Two prominent manmade features of Lead's geography are the giant open cut, which was used for surface gold mining by the Homestake Mine, and the resulting ridge nearby built with the non-producing material from the cut.

===Climate===
Lead has a humid continental climate (Köppen Dfb) with warm summers and cold, very snowy winters with the typical extremely variable temperatures of the western Great Plains.

Its high elevation in the Black Hills makes Lead one of the wettest places in South Dakota and among the snowiest places in the contiguous United States with a mean snowfall of 183.9 in.

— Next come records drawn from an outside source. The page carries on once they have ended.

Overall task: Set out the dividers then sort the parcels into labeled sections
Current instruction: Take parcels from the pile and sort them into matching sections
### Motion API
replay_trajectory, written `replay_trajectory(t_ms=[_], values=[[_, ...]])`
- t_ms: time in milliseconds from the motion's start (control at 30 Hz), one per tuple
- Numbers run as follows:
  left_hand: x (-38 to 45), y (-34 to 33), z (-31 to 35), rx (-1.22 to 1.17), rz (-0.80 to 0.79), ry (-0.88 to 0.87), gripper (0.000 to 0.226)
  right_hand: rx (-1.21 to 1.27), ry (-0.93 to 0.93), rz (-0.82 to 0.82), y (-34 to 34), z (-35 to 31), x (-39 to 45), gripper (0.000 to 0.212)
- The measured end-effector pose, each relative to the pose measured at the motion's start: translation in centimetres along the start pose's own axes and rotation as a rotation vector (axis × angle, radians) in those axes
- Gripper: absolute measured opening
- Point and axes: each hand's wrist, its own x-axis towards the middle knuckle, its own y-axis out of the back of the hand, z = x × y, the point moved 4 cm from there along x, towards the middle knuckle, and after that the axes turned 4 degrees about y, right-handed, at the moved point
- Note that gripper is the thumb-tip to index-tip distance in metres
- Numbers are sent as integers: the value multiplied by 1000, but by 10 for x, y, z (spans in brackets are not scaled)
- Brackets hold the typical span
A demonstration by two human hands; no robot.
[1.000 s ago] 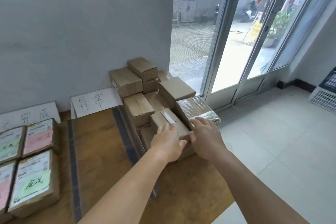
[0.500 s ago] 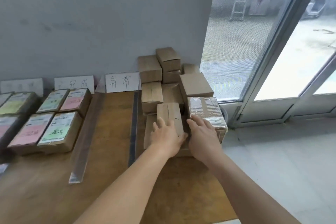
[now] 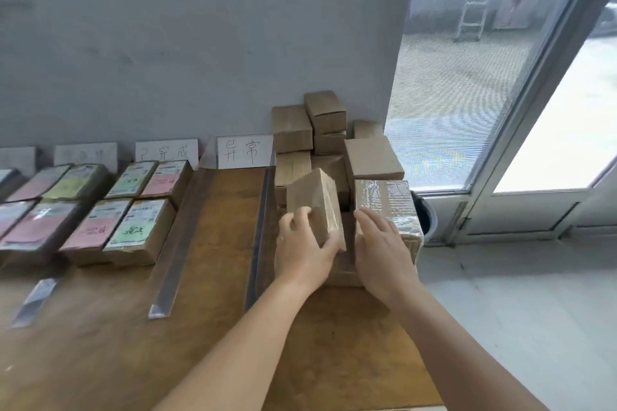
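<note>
My left hand (image 3: 305, 252) grips a small tilted brown cardboard parcel (image 3: 315, 205) above the pile at the wooden table's (image 3: 213, 277) right end; my right hand (image 3: 384, 250), fingers spread, rests against a tape-wrapped box (image 3: 387, 200).

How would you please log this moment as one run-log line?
left hand: gripping tilted brown parcel | right hand: open, resting against taped parcel | 异常 section: no parcels
</note>
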Motion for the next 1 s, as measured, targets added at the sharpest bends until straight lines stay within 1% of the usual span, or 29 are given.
replay_trajectory(t_ms=[100,167,233,267,300,333,367,467,533,567,667,700,800,900,1000], values=[[-21,16,-1,-260,-23,-20,58,177,-2,92,-2,-18,-15,40],[-36,23,-3,-422,-60,-12,56,396,-36,107,-6,-28,-29,27],[-52,24,-8,-568,-118,28,51,574,-94,80,-12,-34,-45,24],[-59,23,-12,-618,-148,66,49,634,-116,51,-16,-36,-53,30],[-65,20,-18,-646,-177,102,49,666,-138,30,-20,-36,-61,40],[-71,16,-25,-651,-204,129,50,666,-155,21,-23,-36,-69,48],[-77,13,-31,-637,-234,147,52,647,-166,22,-25,-36,-76,49],[-95,8,-41,-591,-303,176,67,579,-159,63,-24,-40,-99,41],[-104,7,-49,-563,-300,208,74,503,-168,75,-26,-41,-113,39],[-108,7,-52,-548,-295,225,71,464,-185,60,-28,-41,-120,40],[-118,5,-62,-502,-292,271,46,401,-233,13,-40,-37,-136,51],[-121,4,-65,-466,-290,274,42,386,-233,5,-45,-34,-141,56],[-126,-1,-75,-316,-282,268,37,339,-227,-44,-61,-28,-150,65],[-131,-8,-86,-189,-299,286,37,300,-241,-98,-73,-24,-155,62],[-135,-16,-95,-89,-341,317,40,236,-246,-171,-82,-21,-158,64]])
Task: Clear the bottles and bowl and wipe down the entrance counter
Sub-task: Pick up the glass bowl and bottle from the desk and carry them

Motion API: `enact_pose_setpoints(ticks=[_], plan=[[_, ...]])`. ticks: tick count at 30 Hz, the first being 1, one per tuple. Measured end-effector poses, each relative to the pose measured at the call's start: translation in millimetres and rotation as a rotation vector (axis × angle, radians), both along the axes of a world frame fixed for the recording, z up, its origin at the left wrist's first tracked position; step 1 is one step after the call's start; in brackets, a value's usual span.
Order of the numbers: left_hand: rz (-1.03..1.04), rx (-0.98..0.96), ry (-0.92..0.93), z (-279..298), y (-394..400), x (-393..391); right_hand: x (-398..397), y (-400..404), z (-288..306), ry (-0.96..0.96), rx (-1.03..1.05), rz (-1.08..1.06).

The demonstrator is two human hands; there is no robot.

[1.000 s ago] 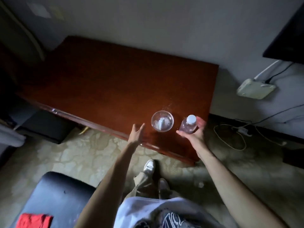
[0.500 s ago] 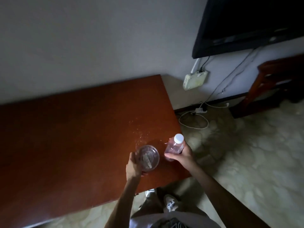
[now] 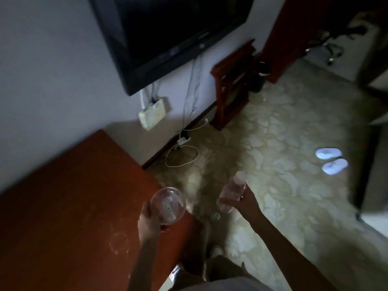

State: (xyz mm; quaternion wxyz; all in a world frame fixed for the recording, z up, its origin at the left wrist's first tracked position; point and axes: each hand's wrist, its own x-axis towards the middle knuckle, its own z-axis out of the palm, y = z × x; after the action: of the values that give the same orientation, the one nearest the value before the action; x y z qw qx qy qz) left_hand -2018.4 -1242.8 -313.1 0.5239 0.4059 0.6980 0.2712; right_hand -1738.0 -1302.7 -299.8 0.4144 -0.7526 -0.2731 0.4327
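My left hand (image 3: 148, 222) grips a clear round bowl (image 3: 168, 204) with something pale inside, lifted above the right corner of the reddish-brown wooden counter (image 3: 69, 206). A small clear plastic bottle (image 3: 232, 193) with a white cap is held by my right hand (image 3: 244, 201), raised over the floor just right of the counter's edge. Faint whitish ring marks (image 3: 118, 242) show on the counter top near where the bowl stood.
A dark TV (image 3: 168, 34) hangs on the wall with a white box (image 3: 152, 113) and cables (image 3: 182, 154) below it. A wooden rack (image 3: 231, 85) stands by the wall. White slippers (image 3: 331, 162) lie on the patterned floor at right.
Both hands have lifted the bowl and the bottle off the counter. The view has swung right, toward the floor and the TV.
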Motion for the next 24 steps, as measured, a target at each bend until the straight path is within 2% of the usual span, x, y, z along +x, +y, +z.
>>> enact_pose_setpoints(ticks=[6,11,17,24], plan=[[-0.264,0.004,-0.035,10.4,24.8,111.3,75.8,-45.0,1.0,0.052,0.017,-0.241],[-0.496,0.023,-0.036,15.7,29.2,219.2,153.0,-60.1,-9.6,0.044,0.005,-0.285],[-0.605,0.04,0.003,2.1,48.7,391.4,307.2,-62.8,-29.9,0.049,0.033,-0.359],[-0.732,0.113,0.003,32.6,73.4,574.4,488.0,-62.6,-10.3,0.007,0.051,-0.482]])
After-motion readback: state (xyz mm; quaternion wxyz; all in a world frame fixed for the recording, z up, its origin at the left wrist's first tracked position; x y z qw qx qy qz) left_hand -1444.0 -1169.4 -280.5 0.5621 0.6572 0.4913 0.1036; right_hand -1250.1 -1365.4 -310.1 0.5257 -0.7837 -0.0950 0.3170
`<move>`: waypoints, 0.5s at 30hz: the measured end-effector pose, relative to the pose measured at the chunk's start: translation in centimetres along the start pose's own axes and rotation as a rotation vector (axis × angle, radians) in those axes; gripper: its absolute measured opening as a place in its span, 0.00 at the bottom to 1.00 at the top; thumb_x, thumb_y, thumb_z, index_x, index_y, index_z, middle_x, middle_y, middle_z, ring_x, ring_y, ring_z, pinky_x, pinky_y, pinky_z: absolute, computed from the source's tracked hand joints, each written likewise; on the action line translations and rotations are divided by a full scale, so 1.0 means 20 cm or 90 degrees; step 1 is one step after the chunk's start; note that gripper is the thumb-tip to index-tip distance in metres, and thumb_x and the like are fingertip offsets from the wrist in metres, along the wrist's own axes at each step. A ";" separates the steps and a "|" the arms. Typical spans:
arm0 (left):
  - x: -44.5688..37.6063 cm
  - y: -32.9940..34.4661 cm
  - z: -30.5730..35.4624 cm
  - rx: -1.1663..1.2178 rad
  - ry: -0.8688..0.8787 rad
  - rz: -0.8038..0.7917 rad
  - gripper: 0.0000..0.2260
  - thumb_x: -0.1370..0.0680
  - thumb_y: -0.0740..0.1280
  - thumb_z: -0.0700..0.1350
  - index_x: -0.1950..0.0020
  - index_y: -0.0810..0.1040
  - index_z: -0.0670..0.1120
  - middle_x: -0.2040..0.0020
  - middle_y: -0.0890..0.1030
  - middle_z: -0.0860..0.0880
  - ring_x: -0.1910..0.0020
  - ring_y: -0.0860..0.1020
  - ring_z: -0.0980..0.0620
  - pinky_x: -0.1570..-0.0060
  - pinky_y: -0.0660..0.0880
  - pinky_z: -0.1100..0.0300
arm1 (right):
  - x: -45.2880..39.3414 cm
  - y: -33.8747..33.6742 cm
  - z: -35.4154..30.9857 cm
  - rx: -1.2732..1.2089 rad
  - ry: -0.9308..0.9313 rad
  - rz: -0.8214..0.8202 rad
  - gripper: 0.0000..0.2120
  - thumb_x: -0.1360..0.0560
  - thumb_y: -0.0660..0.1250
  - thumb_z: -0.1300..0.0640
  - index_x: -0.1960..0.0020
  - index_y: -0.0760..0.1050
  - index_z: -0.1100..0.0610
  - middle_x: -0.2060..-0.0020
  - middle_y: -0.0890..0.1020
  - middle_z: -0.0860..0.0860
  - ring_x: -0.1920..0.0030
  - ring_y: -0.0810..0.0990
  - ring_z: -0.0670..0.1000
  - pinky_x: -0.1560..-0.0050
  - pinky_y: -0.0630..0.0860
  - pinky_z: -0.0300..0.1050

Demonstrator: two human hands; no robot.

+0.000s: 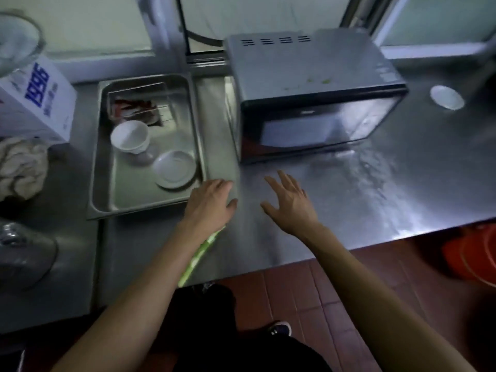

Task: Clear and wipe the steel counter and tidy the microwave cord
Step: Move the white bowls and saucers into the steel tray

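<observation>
The microwave (314, 95) stands toward the back edge of the steel counter (375, 189), its long axis running left to right and its dark door facing the front edge, slightly angled to the right. A black cord (185, 28) rises behind its back left corner. Left of it, a steel tray (102, 167) lies with its long axis running front to back; it holds a white cup (131, 136), a white saucer (175, 169) and some wrappers (134, 110). The left hand (210, 202) rests at the tray's front right corner, fingers relaxed; whether it grips the rim I cannot tell. A green cloth (200, 257) shows beneath that wrist, reaching to the front edge. The right hand (291, 204) hovers over bare steel before the microwave, fingers spread, holding nothing. A small white dish (447, 97) sits right of the microwave.
</observation>
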State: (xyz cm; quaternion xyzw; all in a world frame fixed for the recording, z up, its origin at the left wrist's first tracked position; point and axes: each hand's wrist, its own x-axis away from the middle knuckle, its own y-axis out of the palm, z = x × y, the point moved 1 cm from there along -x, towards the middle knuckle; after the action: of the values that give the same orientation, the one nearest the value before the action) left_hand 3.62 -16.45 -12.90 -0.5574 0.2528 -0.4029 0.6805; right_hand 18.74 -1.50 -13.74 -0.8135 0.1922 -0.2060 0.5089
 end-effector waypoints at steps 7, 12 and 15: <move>0.07 0.06 0.67 -0.044 0.136 0.008 0.24 0.22 0.65 0.55 0.28 0.71 0.48 0.34 0.76 0.48 0.36 0.74 0.44 0.42 0.73 0.49 | 0.54 -0.27 0.47 -0.010 0.092 0.068 0.31 0.21 0.64 0.43 0.22 0.60 0.49 0.21 0.56 0.54 0.23 0.56 0.57 0.27 0.63 0.59; 0.09 0.13 1.10 -0.035 0.223 -0.006 0.25 0.22 0.66 0.55 0.27 0.70 0.48 0.32 0.75 0.49 0.34 0.72 0.46 0.39 0.72 0.50 | 0.89 -0.41 0.77 -0.015 0.181 0.127 0.29 0.21 0.63 0.42 0.23 0.62 0.50 0.23 0.64 0.54 0.25 0.63 0.57 0.29 0.65 0.57; 0.10 0.18 1.32 -0.051 0.274 -0.029 0.25 0.21 0.65 0.54 0.26 0.69 0.49 0.30 0.73 0.50 0.32 0.70 0.48 0.38 0.70 0.52 | 1.07 -0.44 0.91 -0.029 0.249 0.169 0.28 0.21 0.62 0.41 0.24 0.65 0.50 0.25 0.67 0.52 0.25 0.64 0.57 0.30 0.66 0.57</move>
State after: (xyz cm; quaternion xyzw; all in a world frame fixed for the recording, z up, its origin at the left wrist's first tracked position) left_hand 26.51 -3.31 -9.49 -0.4905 0.3953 -0.5179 0.5787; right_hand 47.37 4.58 -9.95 -0.7370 0.3971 -0.2861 0.4661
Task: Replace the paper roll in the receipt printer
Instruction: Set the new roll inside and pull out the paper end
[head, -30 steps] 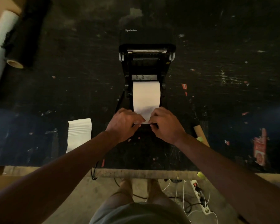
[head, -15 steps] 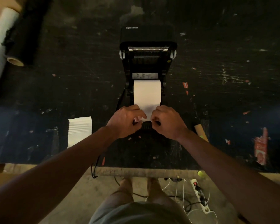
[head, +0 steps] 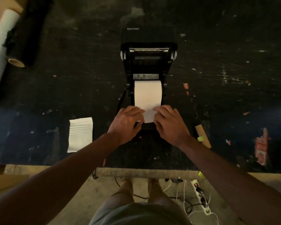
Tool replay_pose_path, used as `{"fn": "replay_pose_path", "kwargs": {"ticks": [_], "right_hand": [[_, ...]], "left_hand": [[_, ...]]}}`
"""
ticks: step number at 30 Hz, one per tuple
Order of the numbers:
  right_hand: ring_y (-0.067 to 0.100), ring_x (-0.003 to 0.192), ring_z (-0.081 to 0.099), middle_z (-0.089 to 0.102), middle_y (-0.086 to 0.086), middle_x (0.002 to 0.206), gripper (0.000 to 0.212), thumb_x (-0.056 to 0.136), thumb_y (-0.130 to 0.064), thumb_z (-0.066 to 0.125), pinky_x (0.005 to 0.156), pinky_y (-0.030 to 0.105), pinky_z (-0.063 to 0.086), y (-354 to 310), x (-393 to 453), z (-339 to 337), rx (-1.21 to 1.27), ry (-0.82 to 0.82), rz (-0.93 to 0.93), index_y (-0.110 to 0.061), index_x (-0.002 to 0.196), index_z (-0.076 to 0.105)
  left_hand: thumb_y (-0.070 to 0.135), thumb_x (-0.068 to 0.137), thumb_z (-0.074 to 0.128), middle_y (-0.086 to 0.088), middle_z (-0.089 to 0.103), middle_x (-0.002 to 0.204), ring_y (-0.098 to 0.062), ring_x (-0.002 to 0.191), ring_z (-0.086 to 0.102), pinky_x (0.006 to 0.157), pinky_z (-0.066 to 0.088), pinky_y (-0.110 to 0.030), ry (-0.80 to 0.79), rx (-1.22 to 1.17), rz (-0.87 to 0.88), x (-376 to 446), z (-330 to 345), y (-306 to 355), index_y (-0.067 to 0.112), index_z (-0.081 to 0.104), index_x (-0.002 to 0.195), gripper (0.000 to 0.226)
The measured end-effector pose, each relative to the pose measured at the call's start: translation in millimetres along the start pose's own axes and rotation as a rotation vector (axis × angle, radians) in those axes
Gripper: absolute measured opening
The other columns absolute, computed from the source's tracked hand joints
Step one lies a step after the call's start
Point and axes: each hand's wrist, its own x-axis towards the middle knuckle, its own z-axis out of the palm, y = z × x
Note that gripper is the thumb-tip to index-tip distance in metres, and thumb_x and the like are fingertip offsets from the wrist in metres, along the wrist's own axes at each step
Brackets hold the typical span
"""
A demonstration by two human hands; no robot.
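Note:
A black receipt printer (head: 148, 62) stands on the dark table with its lid swung up and back. A white paper roll (head: 147, 93) sits in its open bay, and a strip of paper runs from it toward me over the front edge. My left hand (head: 126, 123) pinches the strip's left edge and my right hand (head: 170, 124) pinches its right edge, just in front of the roll. The strip's end lies between my thumbs, partly hidden by my fingers.
A white folded sheet (head: 80, 134) lies left of my hands. A cardboard tube (head: 203, 135) with a yellow-green tag lies at the right. A black film roll (head: 23, 38) and a white roll (head: 2, 46) are far left. A power strip (head: 199, 194) and cables lie on the floor.
Both hands have slid a little away from me along the strip, closer to the roll, still pinching the paper. The printer has not moved.

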Motion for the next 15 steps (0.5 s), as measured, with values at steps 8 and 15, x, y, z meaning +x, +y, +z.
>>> {"fn": "replay_pose_path", "kwargs": {"ticks": [8, 15], "right_hand": [[0.032, 0.149, 0.041, 0.06, 0.015, 0.145, 0.016, 0.093, -0.017, 0.06, 0.116, 0.052, 0.039, -13.1, -20.1, 2.6, 0.121, -0.073, 0.025, -0.01, 0.107, 0.064], [0.032, 0.142, 0.05, 0.061, 0.016, 0.144, 0.021, 0.094, -0.018, 0.059, 0.122, 0.05, 0.034, -22.7, -35.0, -0.9, 0.141, -0.114, 0.023, -0.009, 0.112, 0.063]], "left_hand": [[0.018, 0.089, 0.069, -0.012, 0.071, 0.131, -0.03, 0.124, 0.065, 0.113, 0.046, -0.047, -0.068, -0.023, -0.011, -17.8, 5.0, 14.7, 0.012, 0.068, 0.111, 0.022], [0.02, 0.093, 0.067, -0.014, 0.056, 0.152, -0.03, 0.148, 0.044, 0.125, 0.027, -0.044, -0.133, -0.014, -0.019, -35.9, 8.1, 23.5, 0.016, 0.064, 0.112, 0.02]]}}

During the cold and snowy winter of 1993–94, a whopping 364.7 in of snow fell and three years later snowfall totalled 324.0 in. However, frequent chinook winds mean that most of the enormous snowfall melts during the winter: the highest snow cover on record is 73 in on March 1, 1998 – during a storm that totalled 114.6 in of snow (water equivalent 4.12 in) over six days ending March 2. Mean snow depth in January is only 7 in and the median even less at 5 in. 12.9 mornings can be expected to fall to or below 0 F, with the average window for zero temperatures being December 7 to March 3; on the other hand during winter 12.8 afternoons can be expected to get to or above 50 F. The coldest temperature has been −40 F on February 8, 1936.

During the spring, weather becomes very changeable with frequent severe storms: the first maximum of at least 70 F can be expected on April 17, but the last spring freeze normally does not occur until May 24. The spring is also the wettest season owing to the frequent storms, with the wettest month of May 1965 seeing 14.84 in of precipitation. The wettest year – and a South Dakota calendar year record – has been 2013 with 49.52 in and the driest 1936 with 12.84 in. Summers are very warm in the afternoon, but mornings are pleasantly cool: frost-level temperatures occurred in July 1921 and in the Augusts of 1910 and 1911, with August 1910 seeing a freak snowstorm of 1.5 in. The hottest temperature has been 101 F on July 7, 1936, during a notorious Plains heat wave. Precipitation is lower in summer than in spring, and declines further into the fall and winter as temperatures cool. Fall weather is similarly variable in temperature, as is the spring; however, the fall period tends to be less prone to severe weather.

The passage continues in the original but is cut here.